Israel's allegation, echoed by its Western allies, was dismissed by Iran and Hamas as a fabrication. Officials in Egypt declined comment, saying they knew nothing about the rockets.
Israel has been hazy in public about how the 5.5 metre-long (18-foot) M302s might have entered Gaza. The coastal enclave is under heavy Israeli surveillance, and Cairo has clamped down on the Egypt-Gaza frontier and the smuggling tunnels there.
Asked on the day of the ship seizure which Palestinian militants were to have received the arms cache and how, Defence Minister Moshe Yaalon said: "I don't know, but it is clear this was meant to reach terrorist groups in the Gaza Strip ... The route is well known and it seems that they tried to revive it."

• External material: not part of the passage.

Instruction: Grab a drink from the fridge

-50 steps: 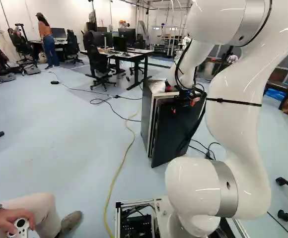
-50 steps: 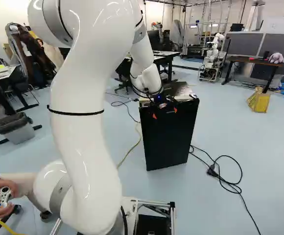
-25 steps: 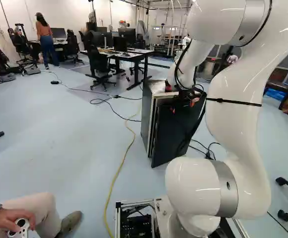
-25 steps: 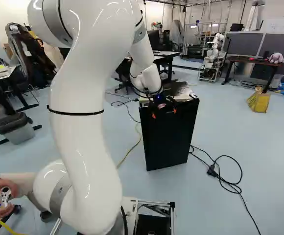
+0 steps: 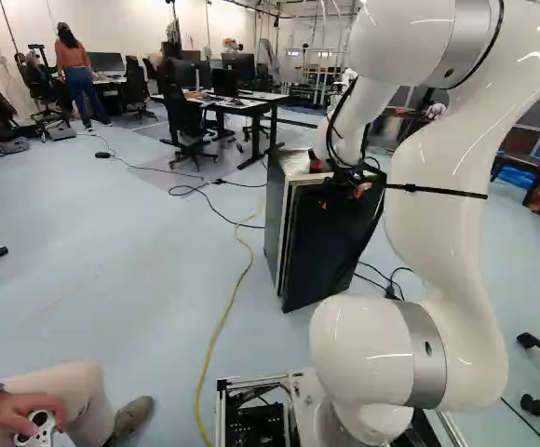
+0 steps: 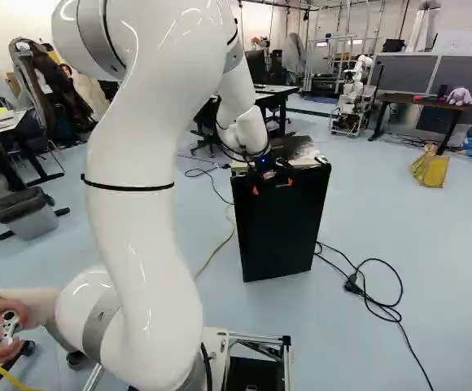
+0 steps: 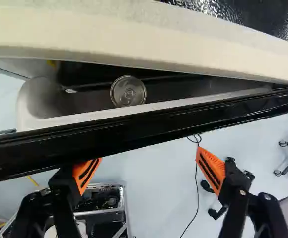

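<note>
Fingers (image 7: 212, 166) of the black gripper (image 7: 149, 154) stand wide apart, holding nothing, beside the edge of the ajar fridge door (image 6: 277, 232), right of centre in the right base view, probably to push it wider. The drink can (image 7: 128, 91) sits in the door shelf (image 7: 59, 121), presumably for easy reach. Against the earlier frames, the white arm (image 6: 142, 244) leans slightly further right in that view; the door's lower edge sits marginally higher.
</note>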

An Israeli military officer who took part in planning the naval interdiction told Reuters that, in the month before it happened, "not once did I hear anyone mention anything other than Gaza as the end-point for these weapons".

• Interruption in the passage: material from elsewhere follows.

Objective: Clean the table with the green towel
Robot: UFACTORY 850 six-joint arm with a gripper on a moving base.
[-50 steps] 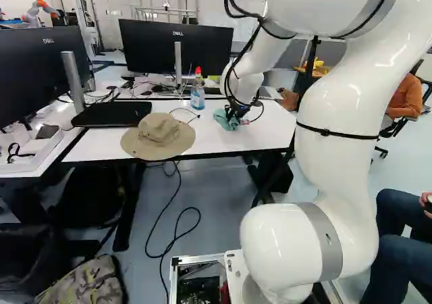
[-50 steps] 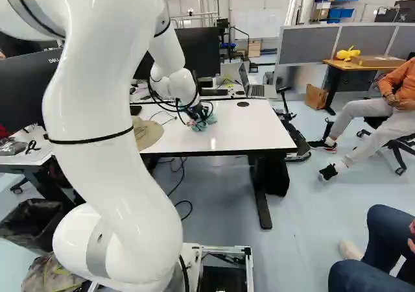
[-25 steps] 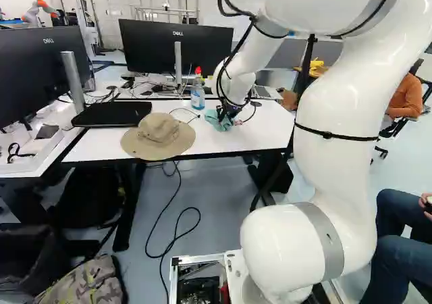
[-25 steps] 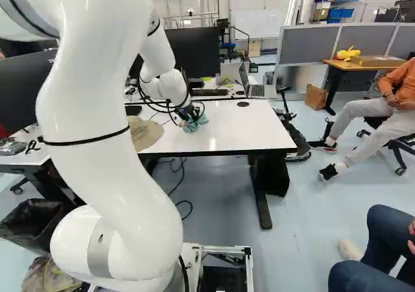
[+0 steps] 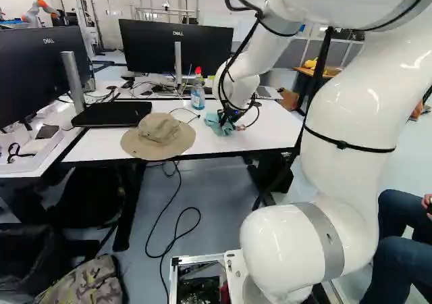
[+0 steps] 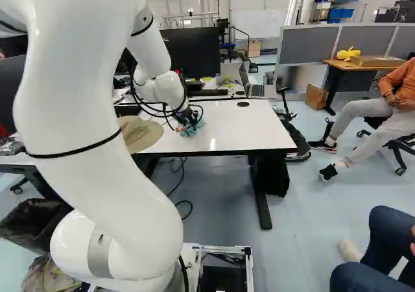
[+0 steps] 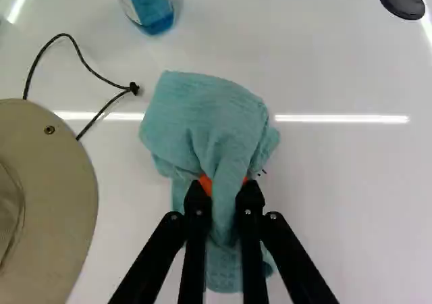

A U.S. official said Washington had confirmed the Syrian and Iranian provenance of the rockets and believed they were to have been used against Israel. But half of U.S. intelligence analysts thought Sinai, not Gaza, was the destination, the official said.
"You look at those things and it's obvious they couldn't have been slipped into Gaza," the official said, adding that the M302s were not designed to be disassembled for easier smuggling.

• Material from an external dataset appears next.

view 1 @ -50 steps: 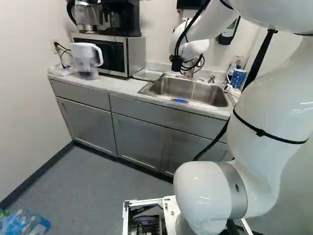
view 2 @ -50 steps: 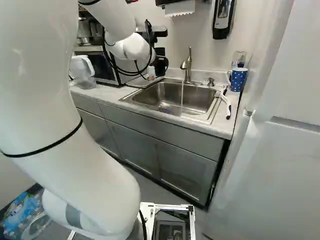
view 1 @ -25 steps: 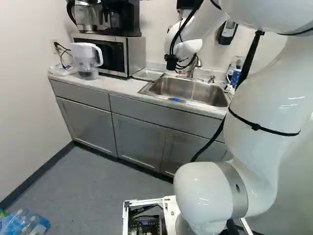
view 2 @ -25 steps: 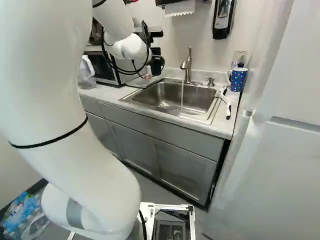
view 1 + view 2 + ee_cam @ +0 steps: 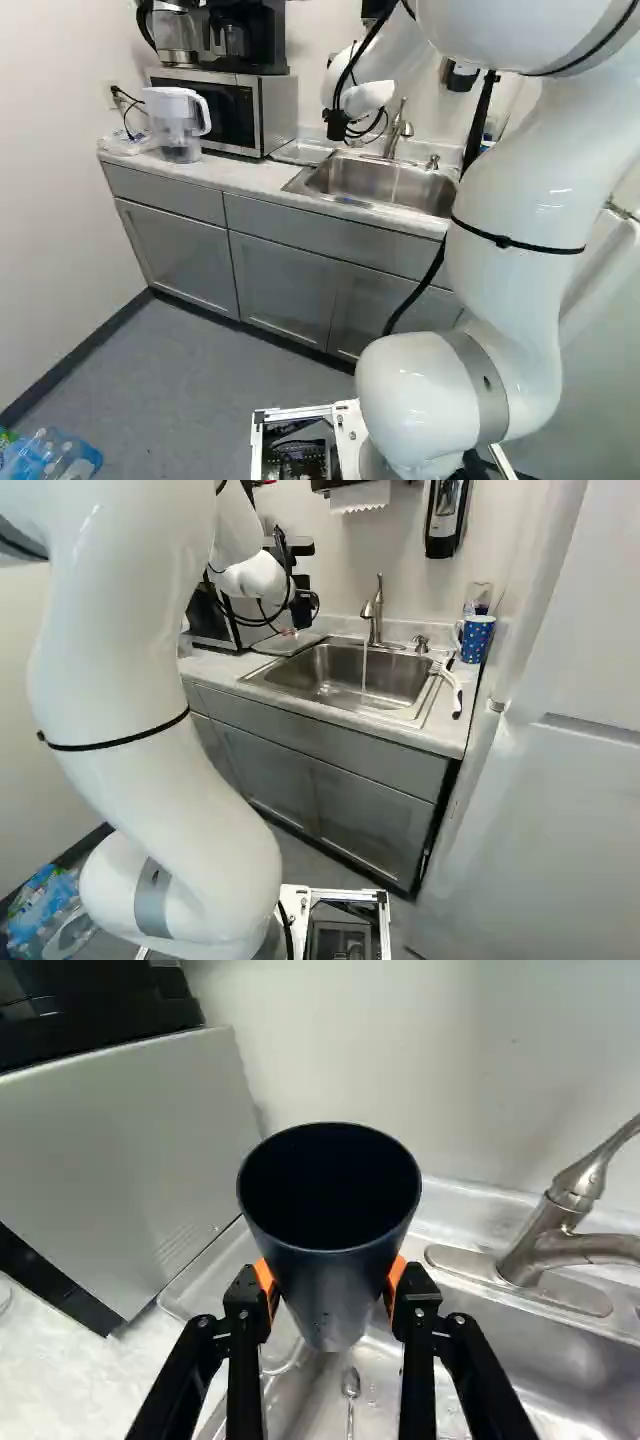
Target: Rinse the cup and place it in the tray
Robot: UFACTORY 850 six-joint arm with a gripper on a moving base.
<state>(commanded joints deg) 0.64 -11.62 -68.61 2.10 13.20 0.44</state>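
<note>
Cup hangs mouth up near the tray and sink, pinched from 2 sides by the gripper, fingers parted to its width. Water runs well apart; rinsing is probably done, leaving 1 step: placing it.

arm: glossy white, rounded tubular links. grey ring at low joint, one small dark dot on it. thin black strap around the link. black cables looped along the far end. fingers: black, jointed, small silvery screws. pads: orange.
</note>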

Israel said it had also found 181 122mm mortar shells aboard the Klos C, and some 400,000 7.62-calibre bullets.
The U.S. official agreed that the mortar shells were meant to go to Gaza, saying: "You can fit each of those in a backpack." But the bullets, the U.S. official said, may have been meant for another client elsewhere in Africa.
With their 160 km (100 mile) range, the M302s could have been launched from areas of Sinai well away from Israeli spotters along the Egyptian border, and struck Tel Aviv or Jerusalem.
A regional security source said Israel would have kept Egypt informed about the seizure but that both countries would have kept the contacts discreet. Many Egyptians dislike their 1979 peace accord with Israel and would resent being reminded of Israeli cooperation in efforts to rein in militancy in the Sinai.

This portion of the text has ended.